The Jiang Lab for Adaptive Behavior

Tasks are everywhere in our lives. We perform tasks to achieve goals (e.g., we exercise to stay healthy). Tasks make us more than reactively respond to environmental inputs and allow us to produce adaptive behaviors that are in line with internal goals. Tasks also lead to complex behaviors: Sometimes we perform tasks while preventing distractions from other tasks; sometimes we switch between tasks; sometimes we try to perform multiple tasks at the same time; sometimes we create/learn new tasks to achieve new goals. Although we all have a (rough) sense of what a task is conceptually, we know little about how the brain manages all the task information. Our research focuses on the fundamental questions about how task-set –– the collection of cognitive control demands required to perform a task –– is organized, learned, stored, retrieved and generalized to new tasks, contexts and experiences in young, aging and clinical populations. The methods used include lab- and web-based behavioral testing, functional neuroimaging, computational modeling and virtual reality technology. Below are several recent research directions:

The learning and memory of task-set

How do we retain knowledge of a vast variety of tasks (e.g., from cooking different dishes to solving math equations) and how do we learn new tasks quickly? The answer resides in how task-sets are organized and represented in the brain. We think that task-set is organized as cognitive maps such that similar tasks have similar mental representations (Lee, Hazeltine, & Jiang, in press, JEP:Gen; Bustos et al., in prep). Cognitive maps allow for organized representations to retain multiple tasks by compressing shared task information to increase storage capacity and to generalize to novel tasks. Hippocampal operations, such as pattern separation, pattern completion and reinstatement are also believed to support the learning and memory. of task-set.

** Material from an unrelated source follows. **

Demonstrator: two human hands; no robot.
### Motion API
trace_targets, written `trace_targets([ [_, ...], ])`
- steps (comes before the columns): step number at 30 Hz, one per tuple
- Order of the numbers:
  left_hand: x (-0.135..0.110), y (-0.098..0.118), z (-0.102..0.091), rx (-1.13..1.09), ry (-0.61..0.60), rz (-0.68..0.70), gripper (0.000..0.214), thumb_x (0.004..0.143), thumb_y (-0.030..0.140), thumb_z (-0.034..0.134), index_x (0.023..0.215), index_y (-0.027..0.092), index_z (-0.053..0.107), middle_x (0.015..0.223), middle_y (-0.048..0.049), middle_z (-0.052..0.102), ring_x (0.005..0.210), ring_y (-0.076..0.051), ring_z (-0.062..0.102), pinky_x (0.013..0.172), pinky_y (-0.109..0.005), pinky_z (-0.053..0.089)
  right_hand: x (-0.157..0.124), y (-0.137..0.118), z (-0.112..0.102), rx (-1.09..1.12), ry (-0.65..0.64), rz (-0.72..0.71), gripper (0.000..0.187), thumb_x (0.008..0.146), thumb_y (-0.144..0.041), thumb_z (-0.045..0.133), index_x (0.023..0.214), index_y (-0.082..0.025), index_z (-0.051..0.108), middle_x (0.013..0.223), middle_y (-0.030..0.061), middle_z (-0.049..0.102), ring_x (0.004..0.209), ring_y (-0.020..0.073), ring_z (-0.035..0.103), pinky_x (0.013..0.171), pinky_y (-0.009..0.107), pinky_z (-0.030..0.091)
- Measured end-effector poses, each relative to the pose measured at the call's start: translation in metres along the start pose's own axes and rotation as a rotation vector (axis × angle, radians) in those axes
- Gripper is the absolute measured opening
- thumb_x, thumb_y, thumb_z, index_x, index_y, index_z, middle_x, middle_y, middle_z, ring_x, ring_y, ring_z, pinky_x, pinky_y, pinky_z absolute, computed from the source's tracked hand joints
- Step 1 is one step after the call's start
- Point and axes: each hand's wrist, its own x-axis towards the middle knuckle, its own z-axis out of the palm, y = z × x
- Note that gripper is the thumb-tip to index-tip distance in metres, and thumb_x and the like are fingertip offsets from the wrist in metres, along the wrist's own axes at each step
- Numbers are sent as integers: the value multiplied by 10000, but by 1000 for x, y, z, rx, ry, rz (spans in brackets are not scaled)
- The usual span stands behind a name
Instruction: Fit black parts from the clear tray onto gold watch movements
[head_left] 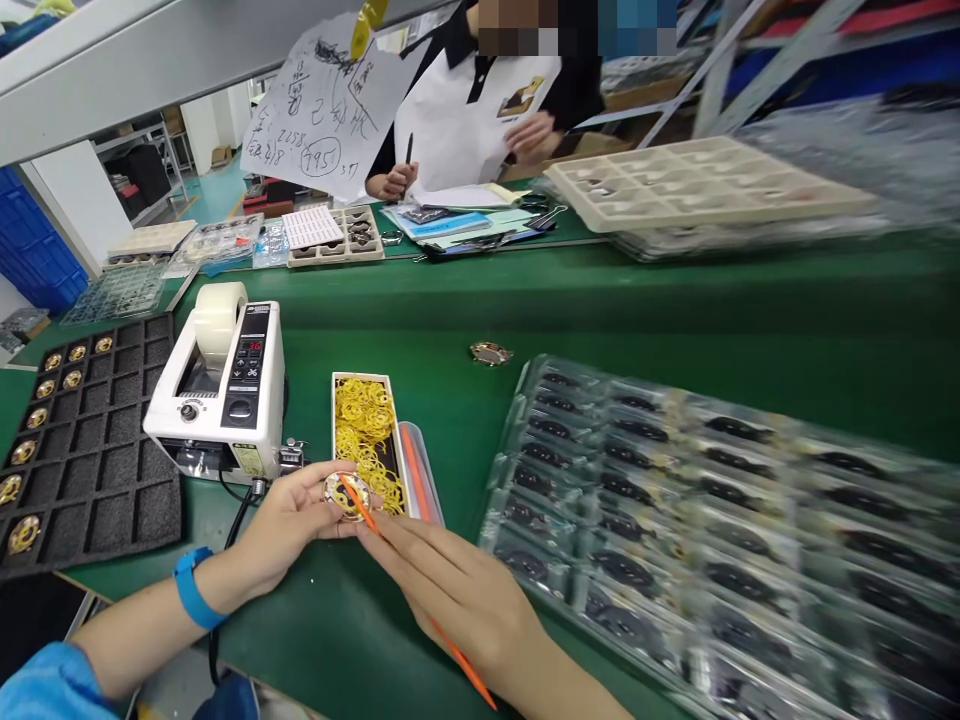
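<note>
My left hand (304, 505) pinches a round gold-rimmed watch part (347, 496) between thumb and fingers. My right hand (457, 580) is closed around a thin orange stick (466, 668), whose front end lies over the face of the watch part. Whether that tip touches the part, I cannot tell. Just behind the hands stands a white box (336, 410) filled with thin yellow rings (365, 410). Against its right side lies a clear case with an orange-red strip (415, 470). Another round metal part (490, 352) rests alone on the green table (420, 335).
A white tape dispenser (259, 390) stands left, beside a black foam tray (142, 450) with several gold parts. Clear plastic trays (660, 520) of dark parts fill the right. Behind the ledge, a person (480, 110) holds paper and a pen. A beige tray (697, 190) sits back right.
</note>
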Motion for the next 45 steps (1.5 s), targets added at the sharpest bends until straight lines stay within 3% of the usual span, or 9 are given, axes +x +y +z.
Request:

Model-based cognitive control

Cognitive control can be conceptualized as a set of modulatory parameters of information processing. We use computational modeling (e.g., Jiang, Heller, & Egner, 2014, Neurosci Biobehav Rev; Jiang, Beck, Heller, & Egner, 2015, Nat Commun) to simulate how the brain chooses and applies the set of parameters to implement cognitive control where and when it is needed (e.g., Jiang et al., 2020, Nat Commun; Jiang et al, 2020, J Neurosci; Muhle-Karbe, Jiang, & Egner, 2018, J Neurosci; Jiang, Wagner, & Egner, 2018, eLife). By combining generative models describing how model parameters give rise to behavior and Bayesian inferences that estimate the model parameters using empirical data, we can infer the mental states of human subjects and look for corresponding neural substrates. This approach allows us to propose quantitative hypotheses of cognitive control and to capture fine-grained learning and application processes of cognitive control.

How the white matter contributes to executive functions

Compared to how much we know about the neural computations in the grey matter that support cognitive control and other executive functions (e.g., working memory), we understand very little about how the white matter contributes to cognitive control. Executive functions are implemented via coordinated neural activities across a wide range of cortical and subcortical areas. Thus, theoretically the white matter tracts connecting these areas must play an important role in the coordination process. However, the theory is hard to test, partly due to the technical difficulties in recording neural activities from the white matter. To address this issue, we leverage machine learning methods and the University of Iowa's large sample of patients with focal brain lesions and assess how white matter lesion is linked to post-lesion neuropsychological measures of executive functions (Jiang et al., 2023, Nature Communications).